The head of the country's police watchdog has said he suspects his headquarters were under some form of surveillance.
Simon O'Brien, chairman of the Garda Siochana Ombudsman Commission (Gsoc), said claims that the Dublin offices were bugged are wrong.
The former Metropolitan Police officer said it was time to move on from the controversy.
"The terminology of bugged I don't concur with. I certainly suspect, or potentially suspect, that we may have been under some form of surveillance," he said.
Gsoc chiefs were called before the parliamentary body, the Oireachtas Committee on Public Service Oversight and Petitions, to explain suspicions that the watchdog's offices in Dublin city centre were at the centre of a surveillance scare.
Mr O'Brien said the Garda Ombudsman is dealing with an "internal" security risk.
Under cross-examination about the late night security sweep of the watchdog's headquarters, he said knowledge of the operation was restricted to about four or five staff in a "sensible" attempt to keep it confidential.
"At this time we were looking at potentially external risks to information flows being seized or captured, or we being surveilled from externally," he said.
"But it is clearly the case here that we have a problem internally and I suspect that is a real issue."
Justice Minister Alan Shatter last night dismissed as completely baseless innuendo any suggestion that the Garda was behind the alleged bugging of the force's official watchdog.
Mr O'Brien told the parliamentary body that when three issues were identified with telecoms in or around the building it was right to suspect that the Garda may have been behind it.
No Garda involvement was found.
Mr O'Brien later claimed that reports of the controversy may have originated from a source within the watchdog.
"It could be that the person who leaked this (security) report is also responsible for other issues in our organisation," he told the committee.
Three key issues were identified in a security sweep by a UK-based private company last year.
Firstly, a wi-fi device in the Gsoc boardroom was found to be connected to an external network. Although it is not not known how this happened, the device was not used by Gsoc and it could not connect to any of the watchdog's internal systems or databases.
Mr O'Brien said Gsoc installed the wi-fi itself but the issue was related to activity the communications device was undertaking.
The second issue revolved around concerns about the security of a conference call telephone in Mr O'Brien's office.
Mr O'Brien said the security concerns were coming from the outside and tests revealed no other matters of concern and no evidence of any calls being compromised.
No external phone number could be identified linked to concerns on the conference phone.
A third issue related to the vulnerability of UK registered mobile phones in the area of the offices whereby a device could have been used to scan for UK numbers outside the building.
Mr O'Brien was repeatedly pressed on his suspicions about the source of the leak.
"I believe firmly that with the amount of information gone out that it could be highly likely that information has come from documents in Gsoc," he said.
"I don't know if that leak is high level or low level."
Less than seven people had access to the surveillance report, Mr O'Brien said.

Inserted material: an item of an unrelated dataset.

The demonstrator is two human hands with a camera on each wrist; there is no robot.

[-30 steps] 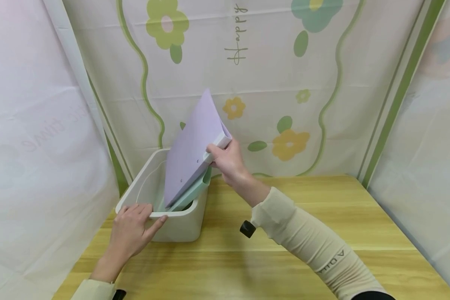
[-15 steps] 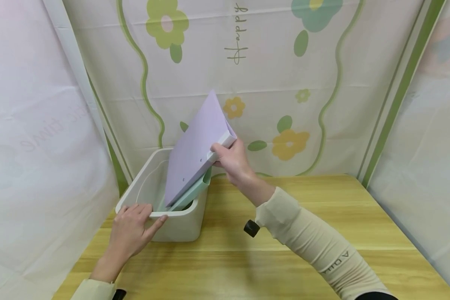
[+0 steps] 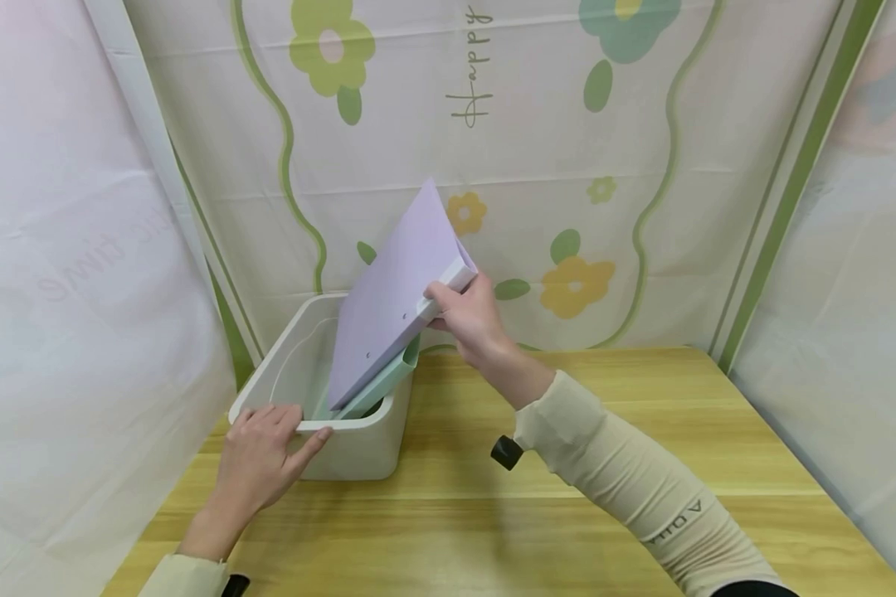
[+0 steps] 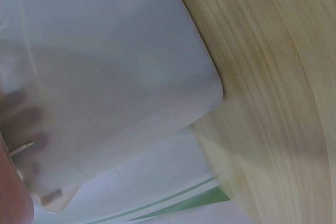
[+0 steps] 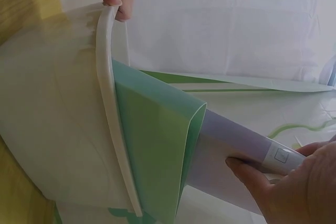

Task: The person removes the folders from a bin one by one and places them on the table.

Suspicion within the Gsoc headquarters was so rife, Mr O'Brien would only talk about the surveillance threat with the two other commissioners - Carmel Foley and Kieran Fitzgerald - in city centre cafes for fear of being spied upon.
"Because of the threats that were identified to us we completely disavowed ourselves of any use of mobile telephony in looking or talking or having any text data or data about this investigation," he said.
"We disavowed ourselves of ever meeting round a normal meeting table either in my office or elsewhere.
"We ended up having to keep it so tight that we were meeting in cafes on Capel Street to discuss this because the security firms have told us very clearly of threats that can be made on mobile phones with quite low technology."
Gsoc has 85 staff and has two Garda superintendents seconded to its offices to assist investigations.
The committee was told all staff have to sign an official secrets declaration and agree to other standards in ethics rules.